How to Calculate Degree of Financial Leverage with Joyful Tone

What is the firm's degree of financial leverage?

A firm has EBIT of $126 million and earnings before taxes (EBT) of $101 million. What is the firm's degree of financial leverage? (Round to the nearest hundredth: .00) A) DFL = $101 million / $126 million B) DFL = $101 million / $50 million C) DFL = $126 million / $101 million D) DFL = $126 million / $75 million

Answer:

The degree of financial leverage (DFL) is calculated by dividing the earnings before interest and taxes (EBIT) by the difference between EBIT and interest expenses. With an EBIT of $126 million and earnings before taxes (EBT) of $101 million, the DFL is $126 million / $101 million so the correct answer is option (C).

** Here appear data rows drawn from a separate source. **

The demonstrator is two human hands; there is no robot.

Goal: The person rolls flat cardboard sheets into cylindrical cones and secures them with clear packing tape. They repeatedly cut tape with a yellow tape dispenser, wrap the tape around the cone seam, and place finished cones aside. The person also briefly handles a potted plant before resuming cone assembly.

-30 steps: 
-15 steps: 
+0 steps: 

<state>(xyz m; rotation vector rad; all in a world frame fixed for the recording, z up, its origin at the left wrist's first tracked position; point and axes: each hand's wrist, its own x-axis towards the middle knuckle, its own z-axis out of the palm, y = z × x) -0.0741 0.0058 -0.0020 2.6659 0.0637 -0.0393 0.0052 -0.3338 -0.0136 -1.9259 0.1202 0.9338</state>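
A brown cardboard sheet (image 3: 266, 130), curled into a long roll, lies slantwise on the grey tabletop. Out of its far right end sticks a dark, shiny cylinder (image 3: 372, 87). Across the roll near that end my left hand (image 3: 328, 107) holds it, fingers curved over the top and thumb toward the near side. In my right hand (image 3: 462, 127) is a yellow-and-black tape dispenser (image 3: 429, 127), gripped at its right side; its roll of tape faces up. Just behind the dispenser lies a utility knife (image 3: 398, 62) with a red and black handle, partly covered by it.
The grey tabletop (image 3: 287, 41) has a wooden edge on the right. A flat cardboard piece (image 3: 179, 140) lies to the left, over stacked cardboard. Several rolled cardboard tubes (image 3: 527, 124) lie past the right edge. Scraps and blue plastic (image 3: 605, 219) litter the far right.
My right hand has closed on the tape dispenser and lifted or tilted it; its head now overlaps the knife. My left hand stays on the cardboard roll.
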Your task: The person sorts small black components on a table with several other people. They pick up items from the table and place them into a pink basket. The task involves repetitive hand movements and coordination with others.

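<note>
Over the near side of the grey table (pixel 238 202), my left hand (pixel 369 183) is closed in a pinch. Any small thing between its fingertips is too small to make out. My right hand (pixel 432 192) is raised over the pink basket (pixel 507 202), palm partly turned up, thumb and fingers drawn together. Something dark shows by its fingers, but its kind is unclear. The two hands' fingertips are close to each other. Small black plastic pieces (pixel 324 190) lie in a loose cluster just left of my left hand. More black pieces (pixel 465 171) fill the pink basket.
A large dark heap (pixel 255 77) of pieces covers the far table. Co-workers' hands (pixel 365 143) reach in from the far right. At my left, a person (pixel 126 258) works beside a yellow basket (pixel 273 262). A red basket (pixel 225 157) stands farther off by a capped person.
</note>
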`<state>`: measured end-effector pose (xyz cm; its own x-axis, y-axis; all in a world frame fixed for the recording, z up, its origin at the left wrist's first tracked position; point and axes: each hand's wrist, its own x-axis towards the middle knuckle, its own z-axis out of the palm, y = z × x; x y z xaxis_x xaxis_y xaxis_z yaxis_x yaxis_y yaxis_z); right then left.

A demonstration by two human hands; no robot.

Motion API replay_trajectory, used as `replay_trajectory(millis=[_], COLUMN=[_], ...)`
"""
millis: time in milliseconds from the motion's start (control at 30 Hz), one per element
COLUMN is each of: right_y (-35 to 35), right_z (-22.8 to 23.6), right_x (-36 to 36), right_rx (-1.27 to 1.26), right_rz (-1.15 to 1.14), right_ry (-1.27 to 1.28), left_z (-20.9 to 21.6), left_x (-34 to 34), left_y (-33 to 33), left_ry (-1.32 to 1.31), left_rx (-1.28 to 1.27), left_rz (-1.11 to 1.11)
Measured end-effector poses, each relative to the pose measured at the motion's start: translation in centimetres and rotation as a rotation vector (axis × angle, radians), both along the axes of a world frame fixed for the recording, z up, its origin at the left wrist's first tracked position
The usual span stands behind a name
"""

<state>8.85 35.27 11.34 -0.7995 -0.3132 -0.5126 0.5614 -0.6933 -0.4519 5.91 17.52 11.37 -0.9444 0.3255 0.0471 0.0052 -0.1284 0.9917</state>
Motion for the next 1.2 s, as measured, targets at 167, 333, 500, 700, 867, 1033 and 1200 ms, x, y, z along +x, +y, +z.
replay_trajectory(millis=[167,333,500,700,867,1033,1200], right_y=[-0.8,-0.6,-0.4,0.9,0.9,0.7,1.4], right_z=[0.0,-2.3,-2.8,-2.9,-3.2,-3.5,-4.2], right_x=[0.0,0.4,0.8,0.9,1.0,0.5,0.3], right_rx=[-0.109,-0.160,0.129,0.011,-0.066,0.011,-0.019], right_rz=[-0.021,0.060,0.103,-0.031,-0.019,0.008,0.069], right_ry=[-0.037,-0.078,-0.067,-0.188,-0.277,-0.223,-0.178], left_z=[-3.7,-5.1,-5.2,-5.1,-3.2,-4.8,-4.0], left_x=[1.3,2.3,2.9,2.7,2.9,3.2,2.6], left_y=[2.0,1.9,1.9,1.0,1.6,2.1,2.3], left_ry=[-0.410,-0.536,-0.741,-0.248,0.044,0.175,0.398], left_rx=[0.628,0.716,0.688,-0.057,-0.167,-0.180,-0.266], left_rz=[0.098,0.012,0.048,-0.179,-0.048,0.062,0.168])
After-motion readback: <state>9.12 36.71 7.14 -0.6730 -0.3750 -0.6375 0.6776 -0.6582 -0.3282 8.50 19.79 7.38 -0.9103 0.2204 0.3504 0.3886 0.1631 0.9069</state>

Explanation: The degree of financial leverage (DFL) is a ratio that measures the sensitivity of a company's earnings per share to fluctuations in its operating income, as a result of changes in its capital structure. The formula to calculate DFL is: DFL = EBIT / (EBIT - interest expenses)

In this case, the EBIT is $126 million and the earnings before taxes (EBT) are $101 million. Assuming that EBIT minus interest expenses equals EBT, we can calculate the firm's interest expenses as EBIT - EBT, which is $126 million - $101 million = $25 million. Therefore, the degree of financial leverage would be calculated as DFL = $126 million / ($126 million - $25 million) which simplifies to: DFL = $126 million / $101 million

Hence, the correct answer is C) DFL = $126 million / $101 million.